Lafal yang hurufnya ada yang dibuang untuk diikutkan wazan (فَعاَلِلُ) atau yang menyerupainya dalam wazan, maka diperbolehkan untuk mengganti huruf yang dibuang itu dengan ya’ yang ditaruh sebelum akhir, sehingga akan diikutkan wazan (فَعَالِيْلُ) atau yang menyerupainya, seperti kita ucapkan dalam jama’nya (سَفَرْجَلٌ), (مُنْطَلِقٌ) dan (عَنْدَلِيْبٌ) dengan (سَفَارِجُ), (مَطَالِقُ) dan (عَنَادِلُ) dengan mengikuti wazan (فَعاَلِلُ). Begitu juga diperbolehkan, namun qalil, untuk menetapkan ya’ tersebut sebelum akhir ketika tidak ada huruf yang dibuang, seperti kita ucapkan dalam jama’nya (مَعْذِرَةٌ) dan (خَاتِمٌ) dengan (مَعاَذِرُ) dan (خَوَاتِمُ), yang juga kita ucapkan dalam jama’nya dengan (مَعَاذِيْرُ) dan (خَوَاتِيْمُ).

Terkadang ta’ masuk dalam sebagian sighat muntahal jumu’, sehingga akan menjadi jama’nya isim yang hurufnya lebih dari tiga, yaitu dari isim yang diberi ya’ nisbat, sehingga kita ucapkan dalam jama’-nya (دِمَسْقِيّ), (مَغْرِبِيٌّ), (أَزْرَقِيٌّ), (جَوْهَرِيٌّ), (صَيْرَفِيٌّ) dan (صَحَفِيٌّ) dengan (دَماَشِقَةٌ), (مَغَارِبَةٌ), (أَزَارِقَةٌ), (جَوَاهِرَةٌ), (صَيَارِفَةٌ) dan (صَحَائِفَةٌ).

Namun, terkadang sighat muntahal jumu’ yang bertemu dengan ta’ tersebut adalah menjadi jama’nya selain isim yang dinasabkan, yaitu dari isim yang sebelum akhirnya berupa huruf mad zaidah dan huruf mad itu wajib untuk dibuang ketika bertemu dengan ta’ tersebut, seperti (جَحَاجِحَةٌ) dan (غَطَارِفَةٌ) dalam jama’nya (جَحجَاحٌ) dan (غطْرِيْفٌ). Ta’ tersebut menjadi pengganti huruf mad yang dibuang.
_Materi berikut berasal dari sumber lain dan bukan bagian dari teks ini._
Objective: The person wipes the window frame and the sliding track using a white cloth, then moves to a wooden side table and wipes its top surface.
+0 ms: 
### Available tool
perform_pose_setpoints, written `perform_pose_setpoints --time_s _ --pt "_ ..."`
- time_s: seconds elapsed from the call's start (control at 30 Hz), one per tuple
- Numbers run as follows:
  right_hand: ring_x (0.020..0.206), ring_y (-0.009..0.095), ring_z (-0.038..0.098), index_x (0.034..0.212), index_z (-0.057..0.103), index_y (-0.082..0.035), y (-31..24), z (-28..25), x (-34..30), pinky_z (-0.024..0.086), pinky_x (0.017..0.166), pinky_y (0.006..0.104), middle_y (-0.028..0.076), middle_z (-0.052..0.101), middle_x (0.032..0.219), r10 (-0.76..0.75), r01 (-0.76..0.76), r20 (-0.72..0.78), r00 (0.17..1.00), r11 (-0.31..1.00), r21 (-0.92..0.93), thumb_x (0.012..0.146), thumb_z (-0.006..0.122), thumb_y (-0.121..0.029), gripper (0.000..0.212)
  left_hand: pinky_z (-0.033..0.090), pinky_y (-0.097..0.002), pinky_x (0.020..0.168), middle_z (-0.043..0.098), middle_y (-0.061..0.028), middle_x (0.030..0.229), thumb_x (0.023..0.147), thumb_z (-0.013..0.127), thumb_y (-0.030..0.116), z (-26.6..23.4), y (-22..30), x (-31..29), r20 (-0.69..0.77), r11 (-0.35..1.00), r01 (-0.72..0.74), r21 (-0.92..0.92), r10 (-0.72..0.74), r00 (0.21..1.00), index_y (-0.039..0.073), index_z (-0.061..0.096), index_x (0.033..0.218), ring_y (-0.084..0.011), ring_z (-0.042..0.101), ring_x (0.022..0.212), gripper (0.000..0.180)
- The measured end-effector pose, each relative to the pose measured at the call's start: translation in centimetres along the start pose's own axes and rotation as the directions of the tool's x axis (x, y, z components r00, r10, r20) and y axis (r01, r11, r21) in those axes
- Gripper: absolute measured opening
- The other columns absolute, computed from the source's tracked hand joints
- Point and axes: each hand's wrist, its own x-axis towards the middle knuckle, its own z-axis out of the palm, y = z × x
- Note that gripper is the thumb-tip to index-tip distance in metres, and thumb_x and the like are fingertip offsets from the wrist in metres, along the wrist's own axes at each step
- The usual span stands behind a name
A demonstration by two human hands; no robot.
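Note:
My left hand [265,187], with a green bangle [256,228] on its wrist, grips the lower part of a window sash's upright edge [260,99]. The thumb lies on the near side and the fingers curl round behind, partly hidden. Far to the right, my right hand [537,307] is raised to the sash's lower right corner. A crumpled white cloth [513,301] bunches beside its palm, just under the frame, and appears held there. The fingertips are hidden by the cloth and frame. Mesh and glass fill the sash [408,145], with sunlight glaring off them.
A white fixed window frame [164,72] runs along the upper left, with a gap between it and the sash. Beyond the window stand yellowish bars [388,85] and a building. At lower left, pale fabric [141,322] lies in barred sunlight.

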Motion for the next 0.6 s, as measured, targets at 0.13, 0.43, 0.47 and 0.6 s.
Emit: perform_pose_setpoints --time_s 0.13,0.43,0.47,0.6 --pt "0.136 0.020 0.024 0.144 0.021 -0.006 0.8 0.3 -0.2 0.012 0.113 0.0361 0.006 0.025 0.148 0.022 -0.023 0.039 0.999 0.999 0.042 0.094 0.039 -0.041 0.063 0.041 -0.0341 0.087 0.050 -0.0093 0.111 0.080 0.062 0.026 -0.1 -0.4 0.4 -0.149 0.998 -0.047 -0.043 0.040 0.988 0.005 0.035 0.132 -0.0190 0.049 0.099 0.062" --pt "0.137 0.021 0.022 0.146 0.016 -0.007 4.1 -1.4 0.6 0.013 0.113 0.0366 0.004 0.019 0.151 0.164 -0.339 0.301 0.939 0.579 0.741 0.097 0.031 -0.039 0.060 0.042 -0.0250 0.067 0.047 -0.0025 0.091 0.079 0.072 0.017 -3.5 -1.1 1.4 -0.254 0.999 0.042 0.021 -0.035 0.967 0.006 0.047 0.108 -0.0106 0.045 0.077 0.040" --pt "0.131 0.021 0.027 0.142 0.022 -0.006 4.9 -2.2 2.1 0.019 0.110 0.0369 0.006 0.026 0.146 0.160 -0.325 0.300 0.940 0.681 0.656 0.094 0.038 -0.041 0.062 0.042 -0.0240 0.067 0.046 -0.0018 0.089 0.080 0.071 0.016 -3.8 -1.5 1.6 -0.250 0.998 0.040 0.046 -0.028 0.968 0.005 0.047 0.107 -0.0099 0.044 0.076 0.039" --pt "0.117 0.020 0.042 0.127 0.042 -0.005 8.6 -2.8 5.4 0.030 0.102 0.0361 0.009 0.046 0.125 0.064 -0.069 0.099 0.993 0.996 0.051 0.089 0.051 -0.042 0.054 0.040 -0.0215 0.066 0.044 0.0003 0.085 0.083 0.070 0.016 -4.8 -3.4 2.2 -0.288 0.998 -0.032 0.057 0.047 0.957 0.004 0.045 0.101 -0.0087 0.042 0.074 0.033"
Dan telah datang juga jama’ yang diberi ta’ adalah jama’nya isim ‘ajam selain tsulatsi, baik sebelum akhirnya berupa huruf mad atau tidak, seperti (جَوَارِبَةٌ), (زَناَدِقَةٌ)[1] dan (أَسَاوِرَةٌ) dalam jama’nya (جَوْرَبٌ), (زِنْدِيْقٌ) dan (أُسْوَارٌ). Lafal dari jama’-jama’ tersebut yang diberi ta’ adalah termasuk dalam sighat muntahal jumu’, hanya saja dia munsharif, sehingga dia bisa ditanwin dan dijerkan dengan kasrah.




[1] Zindiq adalah orang yang memperlihatkan keimanan akan tetapi menyembunyikan kekufuran, atau orang yang fasid akidah keagamaannya.